TASK PROMPT
In the lines below, look for "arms". Copy each line where it appears.

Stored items
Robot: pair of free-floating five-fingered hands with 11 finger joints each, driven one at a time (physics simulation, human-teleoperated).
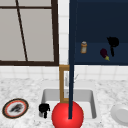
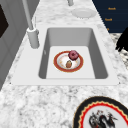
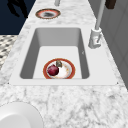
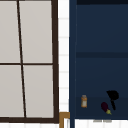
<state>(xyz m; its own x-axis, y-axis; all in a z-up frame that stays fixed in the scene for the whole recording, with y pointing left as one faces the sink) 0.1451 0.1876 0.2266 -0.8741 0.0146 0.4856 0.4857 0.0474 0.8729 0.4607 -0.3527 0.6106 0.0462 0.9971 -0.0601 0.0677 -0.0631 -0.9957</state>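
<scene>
Eggplant (image 1: 104,54) lies on the dark cabinet shelf (image 1: 97,61) just beside the right hand (image 1: 113,43), whose fingers point down, possibly relaxed and holding nothing, orange bottle (image 1: 83,47) further left, left hand (image 1: 44,108) idle at the sink's (image 1: 92,100) front-left edge.

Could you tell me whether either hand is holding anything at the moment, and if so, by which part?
Nothing is held. The right hand hangs in the dark blue cabinet just beside the eggplant, apart from it. The left hand hovers at the sink's front left, fingers curled on nothing.
</scene>
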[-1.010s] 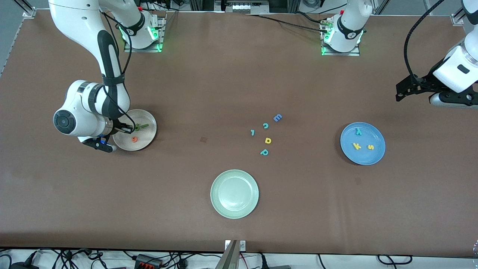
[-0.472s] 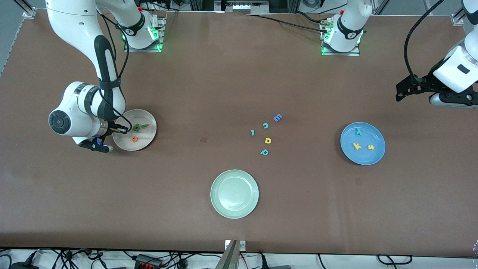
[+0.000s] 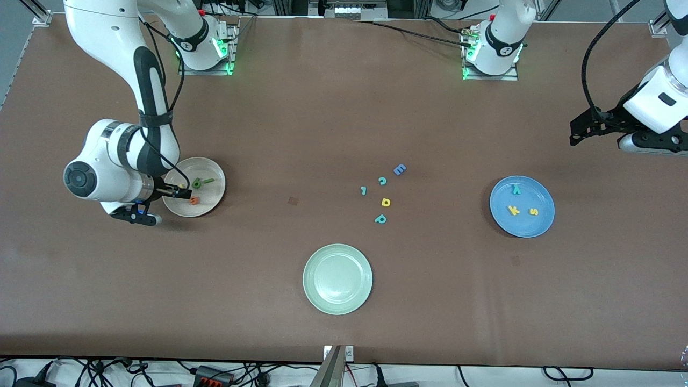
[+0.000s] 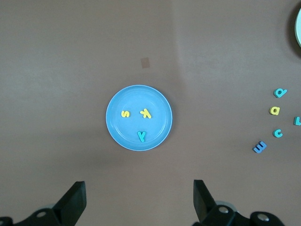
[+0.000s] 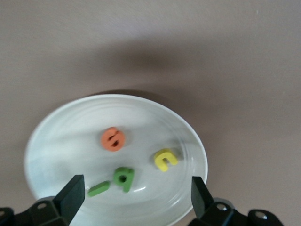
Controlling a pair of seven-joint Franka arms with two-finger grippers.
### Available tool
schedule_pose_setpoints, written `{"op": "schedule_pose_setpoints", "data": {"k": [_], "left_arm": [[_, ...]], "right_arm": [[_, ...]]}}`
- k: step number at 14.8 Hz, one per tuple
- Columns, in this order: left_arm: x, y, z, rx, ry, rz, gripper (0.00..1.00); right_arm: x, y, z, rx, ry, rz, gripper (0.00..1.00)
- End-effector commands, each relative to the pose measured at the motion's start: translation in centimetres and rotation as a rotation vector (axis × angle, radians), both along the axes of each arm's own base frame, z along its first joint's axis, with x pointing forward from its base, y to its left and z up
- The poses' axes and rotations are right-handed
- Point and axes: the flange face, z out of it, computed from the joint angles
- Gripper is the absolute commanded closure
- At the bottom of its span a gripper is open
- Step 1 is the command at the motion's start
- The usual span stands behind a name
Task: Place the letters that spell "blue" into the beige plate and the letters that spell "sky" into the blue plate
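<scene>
The beige plate (image 3: 210,200) (image 5: 56,141) lies toward the right arm's end of the table. In it lie the green b (image 3: 196,184) (image 5: 123,179), the dark green l (image 3: 208,180) (image 5: 99,189), the orange e (image 3: 194,200) (image 5: 113,139) and the yellow u (image 3: 183,186) (image 5: 165,159). My right gripper (image 3: 174,189) (image 5: 136,186) hangs open just over that plate's rim, holding nothing. The blue plate (image 3: 540,221) (image 4: 157,103) holds the teal y (image 3: 516,188) (image 4: 141,136), yellow k (image 3: 514,210) (image 4: 147,113) and yellow s (image 3: 533,211) (image 4: 125,113). My left gripper (image 3: 576,134) (image 4: 139,188) waits open, raised over bare table beside the blue plate.
A pale green plate (image 3: 337,279) sits near the front edge. Mid-table lie loose letters: a blue E (image 3: 399,170), a teal c (image 3: 382,181), a small teal piece (image 3: 364,190), a yellow d-like letter (image 3: 385,202) and a teal p (image 3: 380,219).
My right gripper has opened and the yellow u now lies in the beige plate. The right arm has drawn back slightly toward its end of the table. The left arm has not moved.
</scene>
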Motion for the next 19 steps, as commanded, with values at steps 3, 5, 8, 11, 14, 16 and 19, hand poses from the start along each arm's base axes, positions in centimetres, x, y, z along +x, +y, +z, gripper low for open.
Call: {"op": "schedule_pose_setpoints", "data": {"k": [3, 5, 8, 11, 14, 16, 19], "left_arm": [[0.3, 0.2, 0.5, -0.022, 0.006, -0.005, 0.00], [0.3, 0.2, 0.5, -0.022, 0.008, -0.003, 0.00], [0.3, 0.2, 0.5, -0.022, 0.008, -0.003, 0.00], [0.3, 0.2, 0.5, -0.022, 0.008, -0.005, 0.00], [0.3, 0.2, 0.5, -0.022, 0.008, -0.003, 0.00], [0.3, 0.2, 0.5, -0.022, 0.008, -0.005, 0.00], [0.3, 0.2, 0.5, -0.022, 0.008, -0.005, 0.00]], "right_arm": [[3.3, -0.1, 5.9, 0.053, -0.024, 0.020, 0.00], [4.3, 0.7, 7.5, 0.057, -0.062, 0.036, 0.00], [5.3, 2.7, 8.9, 0.054, -0.097, 0.065, 0.00], [6.0, 2.9, 11.8, 0.069, -0.145, 0.050, 0.00], [6.7, 1.2, 17.7, 0.085, -0.155, 0.061, 0.00], [6.5, 1.1, 21.9, 0.041, -0.157, 0.112, 0.00], [5.9, -1.0, 26.9, 0.040, -0.217, 0.147, 0.00]]}}
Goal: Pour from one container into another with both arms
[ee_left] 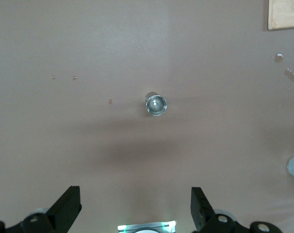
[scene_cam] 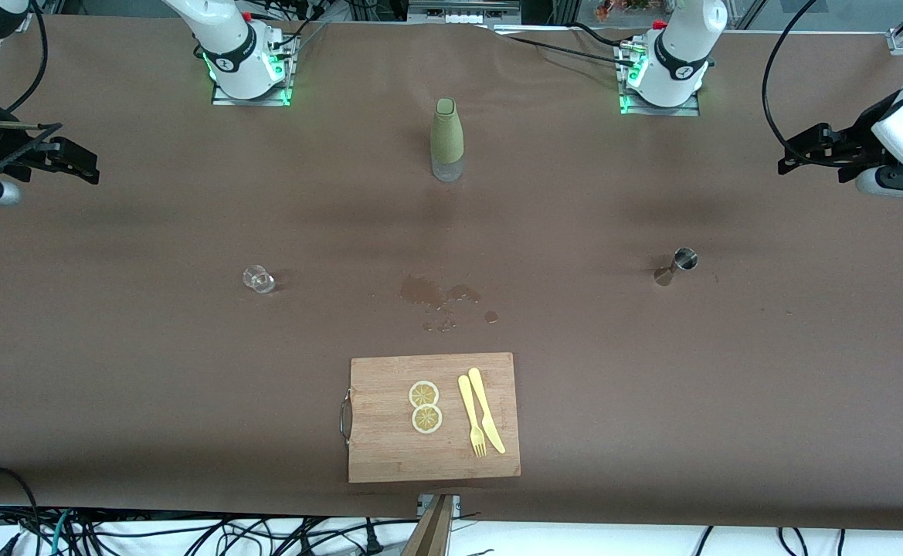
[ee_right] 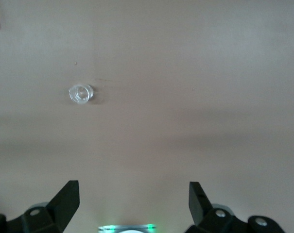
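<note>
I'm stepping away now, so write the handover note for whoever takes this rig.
Left gripper: open, holding nothing, waiting up over the left arm's end of the table.
Right gripper: open, holding nothing, up over the right arm's end.
Metal measuring cup: upright on the table toward the left arm's end.
Small clear glass: on the table toward the right arm's end.
Green-sleeved bottle: upright mid-table, near the arm bases.
Wet spots lie between the bottle and the cutting board, which carries lemon slices, a fork and a knife.
Done: nothing gripped yet.
Left: pick up both containers and pour.
</note>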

EXERCISE OUTPUT
Controlling a pair of seven-joint Franka arms with two-finger grippers.
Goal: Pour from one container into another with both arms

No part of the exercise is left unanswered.